**Task to complete**
Once the pictures are set aside, repeat all of the data below exactly.

**Supplied information**

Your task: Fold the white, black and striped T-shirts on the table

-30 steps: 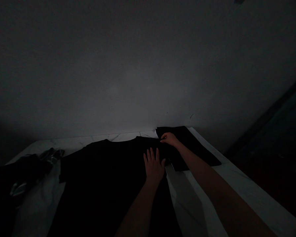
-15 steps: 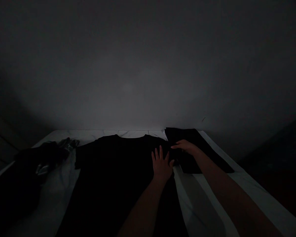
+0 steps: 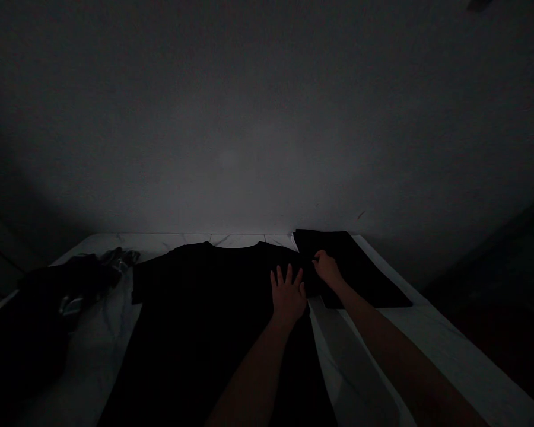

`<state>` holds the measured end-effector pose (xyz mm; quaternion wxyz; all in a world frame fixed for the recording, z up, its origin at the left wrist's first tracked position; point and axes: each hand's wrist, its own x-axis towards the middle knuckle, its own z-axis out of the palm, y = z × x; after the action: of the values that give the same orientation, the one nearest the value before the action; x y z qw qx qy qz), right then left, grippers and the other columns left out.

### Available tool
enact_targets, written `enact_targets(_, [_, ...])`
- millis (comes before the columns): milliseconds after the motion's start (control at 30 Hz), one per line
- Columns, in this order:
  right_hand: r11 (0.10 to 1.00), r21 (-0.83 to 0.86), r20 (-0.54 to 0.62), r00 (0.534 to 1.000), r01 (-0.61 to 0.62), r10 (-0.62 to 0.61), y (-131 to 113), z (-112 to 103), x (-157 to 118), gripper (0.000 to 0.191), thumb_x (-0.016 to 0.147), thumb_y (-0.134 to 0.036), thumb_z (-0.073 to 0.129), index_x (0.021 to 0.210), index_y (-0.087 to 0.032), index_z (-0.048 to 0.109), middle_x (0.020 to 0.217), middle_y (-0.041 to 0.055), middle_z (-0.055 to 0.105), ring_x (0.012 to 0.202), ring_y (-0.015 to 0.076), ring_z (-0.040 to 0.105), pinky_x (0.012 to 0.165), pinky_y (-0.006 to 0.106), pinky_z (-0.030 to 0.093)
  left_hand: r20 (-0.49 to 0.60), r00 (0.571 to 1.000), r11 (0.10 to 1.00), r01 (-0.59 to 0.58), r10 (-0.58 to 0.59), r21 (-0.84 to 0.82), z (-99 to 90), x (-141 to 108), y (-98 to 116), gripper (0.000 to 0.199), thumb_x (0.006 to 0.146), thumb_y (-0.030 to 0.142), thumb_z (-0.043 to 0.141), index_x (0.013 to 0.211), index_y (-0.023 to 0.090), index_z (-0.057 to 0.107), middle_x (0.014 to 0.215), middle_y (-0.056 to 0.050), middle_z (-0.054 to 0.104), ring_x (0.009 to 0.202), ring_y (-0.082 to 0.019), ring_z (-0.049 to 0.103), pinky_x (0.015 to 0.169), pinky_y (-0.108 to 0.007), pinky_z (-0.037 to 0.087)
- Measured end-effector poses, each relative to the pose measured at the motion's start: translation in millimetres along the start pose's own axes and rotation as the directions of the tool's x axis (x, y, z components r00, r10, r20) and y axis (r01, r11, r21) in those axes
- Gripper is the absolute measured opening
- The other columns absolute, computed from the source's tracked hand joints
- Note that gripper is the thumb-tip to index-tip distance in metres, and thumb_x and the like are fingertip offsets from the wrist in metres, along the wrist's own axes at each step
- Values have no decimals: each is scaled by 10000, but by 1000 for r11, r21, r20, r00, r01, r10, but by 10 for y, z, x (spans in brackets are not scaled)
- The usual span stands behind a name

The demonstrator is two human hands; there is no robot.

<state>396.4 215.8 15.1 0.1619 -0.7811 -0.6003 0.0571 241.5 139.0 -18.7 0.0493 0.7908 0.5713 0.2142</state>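
Pressing flat with spread fingers, the left hand [image 3: 288, 296] lies open on the black T-shirt [image 3: 196, 320], its collar near the far edge of the white marble-patterned surface [image 3: 449, 338], below the wall [image 3: 267, 118]. The right hand [image 3: 326, 268] curls at the shirt's shoulder edge; in this dark, whether it grips cloth cannot be told. Folded black cloth [image 3: 360, 267] lies just right of the shirt, a dark bundle [image 3: 66, 284] left of it. A strip of bare surface runs along the shirt's right side.

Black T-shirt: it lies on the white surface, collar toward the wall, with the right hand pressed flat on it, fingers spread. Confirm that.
Wrong hand. The head view shows the left hand pressed flat, fingers spread, on the black T-shirt; the right hand is not. The rest stands.
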Motion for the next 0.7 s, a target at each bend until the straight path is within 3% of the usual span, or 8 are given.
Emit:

**Reply**
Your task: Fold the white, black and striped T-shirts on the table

-30 steps: 
-15 steps: 
+0 steps: 

`<state>` holds the measured end-effector pose (xyz mm; quaternion wxyz; all in a world frame fixed for the recording, z up, its origin at the left wrist's first tracked position; point and axes: each hand's wrist, its own x-axis towards the middle knuckle, its own z-axis out of the palm, y = z × x; after the action: of the values that give the same orientation, the one nearest the value before the action; x y z qw qx qy qz), right then left, grippers and the other columns left out.

### Available tool
enact_targets, written `enact_targets(_, [_, ...])`
- millis (comes before the columns): milliseconds after the motion's start (control at 30 Hz), one per line
- Columns, in this order:
  right_hand: r11 (0.10 to 1.00), r21 (-0.83 to 0.86), r20 (-0.54 to 0.62), r00 (0.534 to 1.000), r01 (-0.61 to 0.62), r10 (-0.62 to 0.61), y (-131 to 113), z (-112 to 103), x (-157 to 118), gripper (0.000 to 0.191), thumb_x (-0.016 to 0.147), thumb_y (-0.134 to 0.036), thumb_z (-0.073 to 0.129), index_x (0.021 to 0.210), index_y (-0.087 to 0.032), index_z (-0.048 to 0.109), middle_x (0.020 to 0.217), middle_y (-0.041 to 0.055), middle_z (-0.055 to 0.105), ring_x (0.012 to 0.202), ring_y (-0.015 to 0.076), ring_z (-0.040 to 0.105), pinky_x (0.012 to 0.165), pinky_y (-0.006 to 0.106), pinky_z (-0.030 to 0.093)
  left_hand: r20 (-0.49 to 0.60), r00 (0.571 to 1.000), r11 (0.10 to 1.00), r01 (-0.59 to 0.58), r10 (-0.58 to 0.59), r21 (-0.84 to 0.82), z (-99 to 90), x (-141 to 108), y (-98 to 116), gripper (0.000 to 0.199), thumb_x (0.006 to 0.146), thumb_y (-0.030 to 0.142), thumb_z (-0.043 to 0.141), index_x (0.013 to 0.211), index_y (-0.023 to 0.090), index_z (-0.057 to 0.107), middle_x (0.014 to 0.215), middle_y (-0.056 to 0.050), middle_z (-0.054 to 0.104), ring_x (0.009 to 0.202), ring_y (-0.082 to 0.019), ring_z (-0.049 to 0.103), pinky_x (0.015 to 0.169), pinky_y (-0.108 to 0.007), pinky_z (-0.037 to 0.087)
- Measured end-effector poses, each relative to the pose measured at the motion's start: translation in millimetres along the start pose's own axes and rotation as the directions of the tool's x axis (x, y, z components r00, r10, r20) and y axis (r01, r11, r21) in those axes
- Gripper is the absolute measured opening
- The other columns absolute, computed from the source's tracked hand joints
- Note that gripper is the thumb-tip to index-tip distance in metres, and thumb_x and the like are fingertip offsets from the wrist in metres, along the wrist's own axes at each step
- Values have no decimals: each is scaled by 10000, but by 1000 for r11, r21, r20, r00, r01, r10, but by 10 for y, z, x (spans in brackets are not scaled)
- The usual span stands behind a name

The demonstrator is two human hands; there is no robot.

<state>396.4 215.8 15.1 0.1619 -0.7811 -0.6003 0.0571 241.5 139.0 -18.7 0.0493 0.7908 0.5713 0.2142</state>
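Pressing flat with spread fingers, the left hand [image 3: 288, 296] lies open on the black T-shirt [image 3: 196, 320], its collar near the far edge of the white marble-patterned surface [image 3: 449, 338], below the wall [image 3: 267, 118]. The right hand [image 3: 326, 268] curls at the shirt's shoulder edge; in this dark, whether it grips cloth cannot be told. Folded black cloth [image 3: 360, 267] lies just right of the shirt, a dark bundle [image 3: 66, 284] left of it. A strip of bare surface runs along the shirt's right side.

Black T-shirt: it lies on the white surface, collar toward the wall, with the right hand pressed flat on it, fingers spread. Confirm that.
Wrong hand. The head view shows the left hand pressed flat, fingers spread, on the black T-shirt; the right hand is not. The rest stands.
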Motion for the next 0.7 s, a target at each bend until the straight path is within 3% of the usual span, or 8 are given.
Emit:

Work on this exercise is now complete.